§ **Your objective**: Transcribe the listing precisely, entry by entry.

§ **Provided data**:
=== Section Start ===

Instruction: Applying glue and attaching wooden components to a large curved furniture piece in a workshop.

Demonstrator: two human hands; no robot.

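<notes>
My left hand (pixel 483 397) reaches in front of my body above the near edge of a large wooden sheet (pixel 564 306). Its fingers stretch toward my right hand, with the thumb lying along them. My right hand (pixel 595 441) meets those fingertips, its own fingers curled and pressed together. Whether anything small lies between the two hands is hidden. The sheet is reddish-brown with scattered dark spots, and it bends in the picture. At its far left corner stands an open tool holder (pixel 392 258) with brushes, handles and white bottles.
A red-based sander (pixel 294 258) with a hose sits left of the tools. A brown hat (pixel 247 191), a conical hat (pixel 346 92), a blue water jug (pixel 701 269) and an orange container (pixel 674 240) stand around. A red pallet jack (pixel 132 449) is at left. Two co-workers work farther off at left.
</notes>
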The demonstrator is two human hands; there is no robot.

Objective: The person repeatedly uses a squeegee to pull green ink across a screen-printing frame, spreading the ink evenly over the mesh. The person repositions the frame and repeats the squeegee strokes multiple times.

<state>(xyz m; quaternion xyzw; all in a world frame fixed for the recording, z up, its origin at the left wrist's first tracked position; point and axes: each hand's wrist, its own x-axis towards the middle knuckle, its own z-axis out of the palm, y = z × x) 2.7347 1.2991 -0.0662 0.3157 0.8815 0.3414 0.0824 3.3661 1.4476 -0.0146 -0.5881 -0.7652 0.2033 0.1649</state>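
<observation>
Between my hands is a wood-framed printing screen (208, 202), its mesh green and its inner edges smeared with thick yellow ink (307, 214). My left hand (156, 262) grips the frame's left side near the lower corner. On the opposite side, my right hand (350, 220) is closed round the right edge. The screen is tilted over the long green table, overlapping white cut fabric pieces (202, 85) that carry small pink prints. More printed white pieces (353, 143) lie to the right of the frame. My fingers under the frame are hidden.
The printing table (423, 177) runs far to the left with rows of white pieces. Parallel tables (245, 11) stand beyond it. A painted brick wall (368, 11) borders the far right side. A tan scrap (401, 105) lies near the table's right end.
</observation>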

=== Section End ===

§ **Your solution**:
Instruction: Applying glue and attaching wooden components to a large curved furniture piece in a workshop.

Demonstrator: two human hands; no robot.

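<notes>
My left hand (pixel 483 397) reaches in front of my body above the near edge of a large wooden sheet (pixel 564 306). Its fingers stretch toward my right hand, with the thumb lying along them. My right hand (pixel 595 441) meets those fingertips, its own fingers curled and pressed together. Whether anything small lies between the two hands is hidden. The sheet is reddish-brown with scattered dark spots, and it bends in the picture. At its far left corner stands an open tool holder (pixel 392 258) with brushes, handles and white bottles.
A red-based sander (pixel 294 258) with a hose sits left of the tools. A brown hat (pixel 247 191), a conical hat (pixel 346 92), a blue water jug (pixel 701 269) and an orange container (pixel 674 240) stand around. A red pallet jack (pixel 132 449) is at left. Two co-workers work farther off at left.
</notes>
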The demonstrator is two human hands; there is no robot.

Objective: The person repeatedly uses a squeegee to pull green ink across a screen-printing frame, spreading the ink evenly over the mesh. The person repositions the frame and repeats the squeegee strokes multiple times.

<state>(xyz m; quaternion xyzw; all in a world frame fixed for the recording, z up, its origin at the left wrist's first tracked position; point and axes: each hand's wrist, its own x-axis towards the middle knuckle, its own z-axis out of the palm, y = z × x) 2.7347 1.2991 -0.0662 0.3157 0.8815 0.3414 0.0824 3.3661 1.4476 -0.0146 -0.5881 -0.7652 0.2033 0.1649</state>
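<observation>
Between my hands is a wood-framed printing screen (208, 202), its mesh green and its inner edges smeared with thick yellow ink (307, 214). My left hand (156, 262) grips the frame's left side near the lower corner. On the opposite side, my right hand (350, 220) is closed round the right edge. The screen is tilted over the long green table, overlapping white cut fabric pieces (202, 85) that carry small pink prints. More printed white pieces (353, 143) lie to the right of the frame. My fingers under the frame are hidden.
The printing table (423, 177) runs far to the left with rows of white pieces. Parallel tables (245, 11) stand beyond it. A painted brick wall (368, 11) borders the far right side. A tan scrap (401, 105) lies near the table's right end.
</observation>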

The answer was given in full.